We’ve commissioned a bunch of volumes but not all of them. This is the fun intellectual moment, where we figure out the editorial guidelines and find the right people for each of the plays and the poems.

 

One of the first things we decided was not to have a blanket editorial rationale, in the sense that, say, the Oxford Shakespeare focused on the earliest performance. Instead we ask each editor to have an editorial goal. They can’t simply say: ‘I’m going to reproduce the F text or the Q text.’ They have to have a goal that isn’t simply present in the early editions. The only restriction is that it must be an early modern text, meaning that an edition couldn’t be based on a nineteenth century revival, say. We’re trying to strike that balance between a more traditional editorial approach as embodied by Arden Two, and the versioning approach of something like the Arden Three Hamlet. It’s exciting to see what some of the volume editors are thinking about.

 

INTERVIEWER

 

You’re editing Macbeth for Arden Four. What’s your particular goal for that play?

 

ZACHARY LESSER

 

I’m still figuring this out, but for Macbeth, I think at least some of the Folio text is post-1616, post-Shakespeare–the songs, for example.

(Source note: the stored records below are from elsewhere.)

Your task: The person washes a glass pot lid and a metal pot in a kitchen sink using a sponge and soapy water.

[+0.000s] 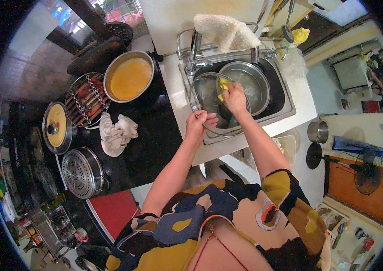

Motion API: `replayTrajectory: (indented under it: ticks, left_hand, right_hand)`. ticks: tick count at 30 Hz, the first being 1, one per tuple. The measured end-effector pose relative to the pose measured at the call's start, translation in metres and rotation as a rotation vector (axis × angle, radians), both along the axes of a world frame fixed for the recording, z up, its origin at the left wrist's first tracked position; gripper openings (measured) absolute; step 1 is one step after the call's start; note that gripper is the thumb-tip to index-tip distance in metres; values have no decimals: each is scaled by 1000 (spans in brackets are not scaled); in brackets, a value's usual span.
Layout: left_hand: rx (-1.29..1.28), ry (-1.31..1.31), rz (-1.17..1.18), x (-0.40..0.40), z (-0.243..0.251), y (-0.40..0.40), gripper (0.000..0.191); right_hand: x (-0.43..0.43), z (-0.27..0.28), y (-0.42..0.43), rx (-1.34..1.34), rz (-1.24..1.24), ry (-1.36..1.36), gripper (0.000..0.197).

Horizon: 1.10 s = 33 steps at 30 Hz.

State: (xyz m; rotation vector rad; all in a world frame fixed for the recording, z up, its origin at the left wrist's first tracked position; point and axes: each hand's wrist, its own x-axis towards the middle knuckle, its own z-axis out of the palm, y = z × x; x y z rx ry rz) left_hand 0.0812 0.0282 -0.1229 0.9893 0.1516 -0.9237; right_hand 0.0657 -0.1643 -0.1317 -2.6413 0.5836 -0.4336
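Over the sink, my left hand grips the near-left edge of a round, clear glass lid with a thin rim. My right hand presses a crumpled yellow cloth or sponge against the lid. Behind the lid, a round metal pan with cloudy water sits in the sink basin, partly covered by the lid and my right hand. A chrome faucet rises at the back of the sink, and a cream towel drapes over its neck.
Left on the black counter are a metal pan of orange-yellow food, a round wooden-slat trivet, a white cloth, a knobbed lid and a perforated steamer. A plastic bag hangs right of the sink.
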Motion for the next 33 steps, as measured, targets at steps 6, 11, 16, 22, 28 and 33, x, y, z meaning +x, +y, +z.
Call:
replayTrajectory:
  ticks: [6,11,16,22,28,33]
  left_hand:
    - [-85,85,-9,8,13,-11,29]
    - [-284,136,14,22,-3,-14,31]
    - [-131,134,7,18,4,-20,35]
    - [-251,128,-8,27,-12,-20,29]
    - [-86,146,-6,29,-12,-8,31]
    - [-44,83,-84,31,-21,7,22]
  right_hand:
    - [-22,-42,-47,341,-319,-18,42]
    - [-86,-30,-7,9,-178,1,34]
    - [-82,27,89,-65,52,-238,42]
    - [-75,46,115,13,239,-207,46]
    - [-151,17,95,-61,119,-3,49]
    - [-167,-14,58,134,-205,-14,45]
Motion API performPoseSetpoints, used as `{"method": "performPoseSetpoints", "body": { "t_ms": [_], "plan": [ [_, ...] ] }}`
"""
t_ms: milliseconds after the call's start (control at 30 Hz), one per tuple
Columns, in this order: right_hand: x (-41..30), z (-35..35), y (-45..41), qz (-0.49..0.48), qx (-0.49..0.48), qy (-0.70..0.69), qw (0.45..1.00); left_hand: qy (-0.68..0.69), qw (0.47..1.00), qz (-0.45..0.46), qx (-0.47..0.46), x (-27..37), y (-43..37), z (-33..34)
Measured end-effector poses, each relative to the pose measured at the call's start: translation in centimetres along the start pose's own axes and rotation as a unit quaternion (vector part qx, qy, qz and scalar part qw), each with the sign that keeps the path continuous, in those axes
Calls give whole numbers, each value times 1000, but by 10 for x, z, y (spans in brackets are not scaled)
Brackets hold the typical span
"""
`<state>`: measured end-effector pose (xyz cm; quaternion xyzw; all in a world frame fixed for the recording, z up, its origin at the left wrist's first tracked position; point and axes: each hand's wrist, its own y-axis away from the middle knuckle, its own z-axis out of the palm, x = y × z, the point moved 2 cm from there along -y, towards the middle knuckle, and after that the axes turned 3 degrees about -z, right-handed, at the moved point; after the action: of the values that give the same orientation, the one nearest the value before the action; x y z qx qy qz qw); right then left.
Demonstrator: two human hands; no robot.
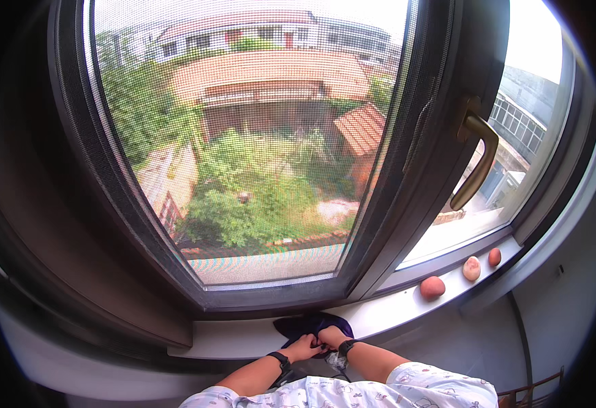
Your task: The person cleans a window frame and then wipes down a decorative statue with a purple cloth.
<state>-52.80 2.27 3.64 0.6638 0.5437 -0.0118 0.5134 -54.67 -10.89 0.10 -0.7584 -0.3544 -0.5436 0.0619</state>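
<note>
A dark purple, soft cloth or bag (298,325) lies crumpled over the edge of the white windowsill (236,334). My left hand (301,349) and my right hand (332,336) meet at its near edge, fingers curled and close together. Both hands appear to pinch the dark material between their fingertips, though the exact grip is partly hidden. Just below my right wrist hangs a bit of crinkled, clear plastic (336,361). Each wrist wears a black band.
Three reddish, round fruits or stones, a large one (432,288), a paler one (471,269) and a small one (494,257), sit along the sill at right. Ahead stands a screened window sash (277,153); a brass-coloured handle (476,158) juts from the frame beside it.
</note>
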Motion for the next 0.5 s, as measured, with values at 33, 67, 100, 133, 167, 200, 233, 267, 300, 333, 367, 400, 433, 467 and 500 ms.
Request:
{"method": "performPoseSetpoints", "body": {
  "t_ms": [33, 67, 100, 133, 167, 200, 233, 267, 300, 333, 367, 400, 433, 467, 500],
  "plan": [
    [11, -3, 4, 49, 10, -52, 997, -37, 999, -7, -12, 3, -6, 7],
    [19, -6, 8, 67, 21, -75, 995, -74, 997, -14, -23, 5, -10, 14],
    [30, -5, 11, 74, 21, -79, 994, -72, 997, -13, -30, 12, -12, 19],
    [42, -6, 10, 48, 36, -80, 995, -87, 995, -20, -42, 22, -14, 20],
    [52, -4, 9, 43, 44, -86, 994, -102, 993, -28, -54, 30, -15, 22],
    [55, -3, 9, 37, 50, -91, 994, -119, 991, -17, -54, 35, -14, 22],
    [60, -3, 11, 32, 56, -96, 993, -118, 991, -19, -55, 39, -13, 22],
    [63, -1, 11, 65, 59, -153, 984, -127, 990, -15, -54, 42, -12, 21],
    [59, 1, 13, 95, 60, -210, 971, -138, 989, -12, -51, 42, -9, 19],
    [55, 4, 16, 91, 56, -209, 972, -139, 989, -17, -48, 37, -7, 18],
    [51, 5, 20, 87, 78, -227, 967, -121, 992, 6, -45, 30, -5, 19],
    [50, 2, 20, 82, 102, -244, 961, -104, 993, 31, -42, 26, -6, 17],
    [51, 2, 18, 77, 99, -242, 962, -106, 993, 27, -37, 21, -7, 15],
    [52, 3, 15, 21, 78, -171, 982, -92, 994, 16, -50, 16, -7, 13],
    [47, 4, 11, -9, 65, -137, 988, -78, 995, 4, -66, 13, -5, 12]
  ]
}}
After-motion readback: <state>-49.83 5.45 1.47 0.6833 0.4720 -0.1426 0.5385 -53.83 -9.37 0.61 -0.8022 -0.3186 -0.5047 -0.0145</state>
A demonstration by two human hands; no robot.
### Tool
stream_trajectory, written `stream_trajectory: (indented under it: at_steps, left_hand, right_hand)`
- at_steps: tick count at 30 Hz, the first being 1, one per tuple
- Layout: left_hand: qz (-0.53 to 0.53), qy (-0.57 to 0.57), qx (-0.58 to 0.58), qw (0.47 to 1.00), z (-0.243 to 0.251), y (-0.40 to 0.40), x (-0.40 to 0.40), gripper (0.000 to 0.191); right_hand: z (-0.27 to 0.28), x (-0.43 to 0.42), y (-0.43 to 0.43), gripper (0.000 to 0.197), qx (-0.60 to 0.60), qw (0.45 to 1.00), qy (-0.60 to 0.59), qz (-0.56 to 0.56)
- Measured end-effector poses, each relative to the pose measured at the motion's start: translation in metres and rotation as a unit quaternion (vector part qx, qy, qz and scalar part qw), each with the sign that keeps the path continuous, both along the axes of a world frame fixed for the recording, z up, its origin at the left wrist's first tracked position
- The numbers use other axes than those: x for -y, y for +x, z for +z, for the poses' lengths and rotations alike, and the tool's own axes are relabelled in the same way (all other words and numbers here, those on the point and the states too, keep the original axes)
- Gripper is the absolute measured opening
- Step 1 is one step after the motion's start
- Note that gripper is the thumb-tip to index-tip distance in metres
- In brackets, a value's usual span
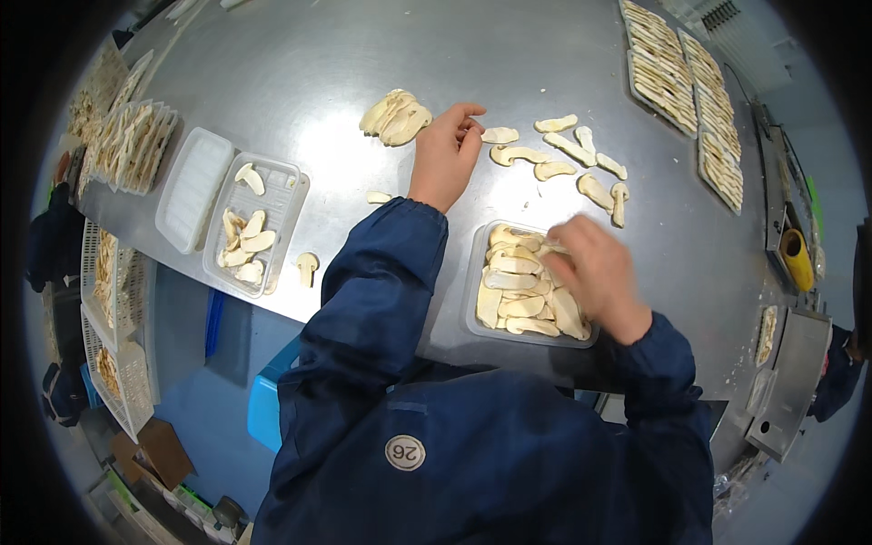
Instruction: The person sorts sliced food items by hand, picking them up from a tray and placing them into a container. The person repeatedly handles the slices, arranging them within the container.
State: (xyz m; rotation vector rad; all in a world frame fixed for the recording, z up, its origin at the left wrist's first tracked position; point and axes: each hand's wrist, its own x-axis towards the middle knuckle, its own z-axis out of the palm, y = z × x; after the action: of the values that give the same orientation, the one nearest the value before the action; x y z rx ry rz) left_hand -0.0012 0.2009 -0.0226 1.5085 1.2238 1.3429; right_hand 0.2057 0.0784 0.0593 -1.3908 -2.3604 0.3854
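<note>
My left hand (pixel 446 155) is over the steel table, its fingers curled beside the left end of a pale mushroom slice (pixel 501 135); whether they pinch it is unclear. Just left of that hand lies a stacked pile of mushroom slices (pixel 395 117). My right hand (pixel 594 272), blurred, reaches over the right side of a clear plastic tray (pixel 471 300). Layered mushroom slices (pixel 512 281) fill this tray. What the right fingers touch is hidden. Several loose slices (pixel 571 148) are spread on the table beyond the tray.
Left of my arm, a clear tray (pixel 297 204) holds several slices, beside white stacked trays (pixel 194 191). Filled trays stand at far left (pixel 136 146) and far right (pixel 657 68). White perforated baskets (pixel 129 286) and a blue bin (pixel 267 398) are below the table edge. Other people's dark sleeves show at both rims.
</note>
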Motion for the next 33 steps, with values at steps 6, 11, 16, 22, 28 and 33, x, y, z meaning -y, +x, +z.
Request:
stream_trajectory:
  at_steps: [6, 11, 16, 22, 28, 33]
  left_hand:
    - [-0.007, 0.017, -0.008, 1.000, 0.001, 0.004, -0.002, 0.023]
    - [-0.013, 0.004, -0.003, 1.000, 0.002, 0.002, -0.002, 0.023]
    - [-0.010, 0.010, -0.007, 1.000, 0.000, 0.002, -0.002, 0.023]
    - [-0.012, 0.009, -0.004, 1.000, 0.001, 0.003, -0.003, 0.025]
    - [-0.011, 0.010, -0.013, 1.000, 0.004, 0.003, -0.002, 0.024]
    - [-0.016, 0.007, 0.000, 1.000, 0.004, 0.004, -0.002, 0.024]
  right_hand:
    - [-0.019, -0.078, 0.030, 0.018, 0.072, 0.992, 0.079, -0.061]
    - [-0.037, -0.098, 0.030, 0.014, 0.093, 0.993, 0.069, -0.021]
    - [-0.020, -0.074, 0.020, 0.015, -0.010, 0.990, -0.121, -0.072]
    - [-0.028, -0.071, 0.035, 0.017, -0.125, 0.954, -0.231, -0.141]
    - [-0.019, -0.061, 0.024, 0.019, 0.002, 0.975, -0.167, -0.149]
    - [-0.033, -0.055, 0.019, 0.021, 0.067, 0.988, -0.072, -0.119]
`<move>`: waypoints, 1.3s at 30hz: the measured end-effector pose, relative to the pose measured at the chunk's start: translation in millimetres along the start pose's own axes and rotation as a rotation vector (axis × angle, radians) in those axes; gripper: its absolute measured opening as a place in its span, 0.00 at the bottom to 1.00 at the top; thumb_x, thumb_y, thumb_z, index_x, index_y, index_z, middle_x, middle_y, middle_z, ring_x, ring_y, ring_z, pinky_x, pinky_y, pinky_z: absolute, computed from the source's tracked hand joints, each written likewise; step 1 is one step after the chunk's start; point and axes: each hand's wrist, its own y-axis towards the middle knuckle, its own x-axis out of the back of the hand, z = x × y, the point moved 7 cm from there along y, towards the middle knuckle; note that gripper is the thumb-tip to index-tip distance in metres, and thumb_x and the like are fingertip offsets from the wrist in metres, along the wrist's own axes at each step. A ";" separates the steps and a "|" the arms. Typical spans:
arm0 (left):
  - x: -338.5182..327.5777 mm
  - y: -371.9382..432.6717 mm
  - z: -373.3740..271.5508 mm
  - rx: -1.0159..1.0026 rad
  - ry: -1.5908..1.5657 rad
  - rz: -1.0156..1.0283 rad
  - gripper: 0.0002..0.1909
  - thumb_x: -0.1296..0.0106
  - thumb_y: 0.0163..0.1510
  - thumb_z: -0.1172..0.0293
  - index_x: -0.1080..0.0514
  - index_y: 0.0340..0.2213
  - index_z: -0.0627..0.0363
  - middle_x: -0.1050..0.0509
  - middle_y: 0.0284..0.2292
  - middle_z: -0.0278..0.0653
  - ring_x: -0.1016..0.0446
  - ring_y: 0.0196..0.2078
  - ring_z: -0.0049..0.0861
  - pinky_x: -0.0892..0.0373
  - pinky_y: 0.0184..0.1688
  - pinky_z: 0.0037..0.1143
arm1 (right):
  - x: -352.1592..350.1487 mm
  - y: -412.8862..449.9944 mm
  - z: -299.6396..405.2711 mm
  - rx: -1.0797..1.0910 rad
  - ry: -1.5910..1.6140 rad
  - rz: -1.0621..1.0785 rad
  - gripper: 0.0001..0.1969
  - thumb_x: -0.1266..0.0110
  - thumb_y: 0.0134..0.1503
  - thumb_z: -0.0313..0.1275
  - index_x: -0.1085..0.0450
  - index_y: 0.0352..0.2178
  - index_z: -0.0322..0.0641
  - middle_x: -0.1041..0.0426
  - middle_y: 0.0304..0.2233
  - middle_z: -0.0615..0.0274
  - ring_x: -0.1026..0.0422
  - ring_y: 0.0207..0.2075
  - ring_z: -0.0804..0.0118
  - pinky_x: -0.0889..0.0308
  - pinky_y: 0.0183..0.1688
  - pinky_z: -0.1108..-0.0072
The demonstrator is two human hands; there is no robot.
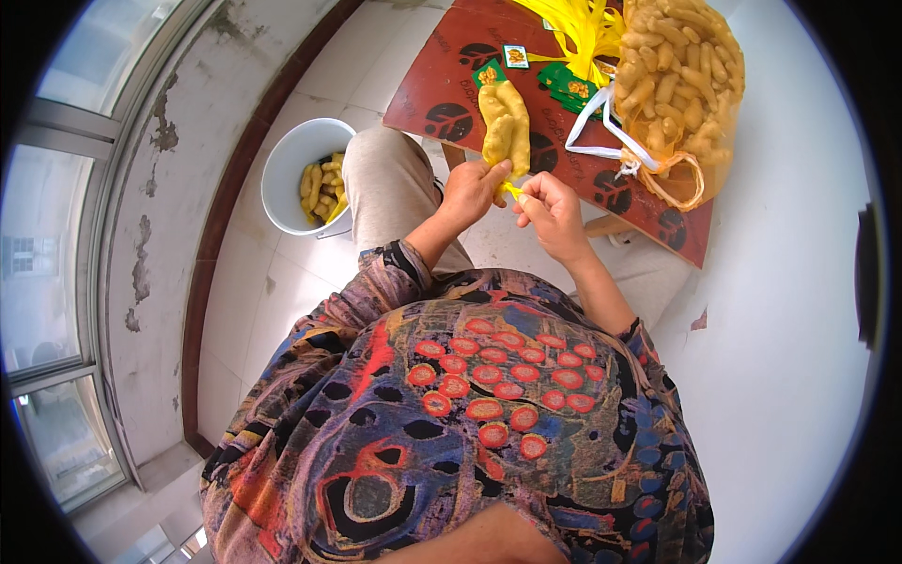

So I think I’m going to reconstruct the text of some revival of Macbeth that incorporates all this material. This may have ramifications for the text at certain moments, since the play may have changed between when Shakespeare wrote it and when the revival that underlies F was performed.

 

INTERVIEWER

 

Can you say anything about what it means that Arden Four will be a ‘digital first’ edition?

 

ZACHARY LESSER

 

Right now we’re still figuring out what that means. We’re still going to print some, but the idea is that these editions are created digitally first and then you can offshoot them into print or digital. That should allow us to do some interesting things with sound and imagery, for instance, as part of the commentary.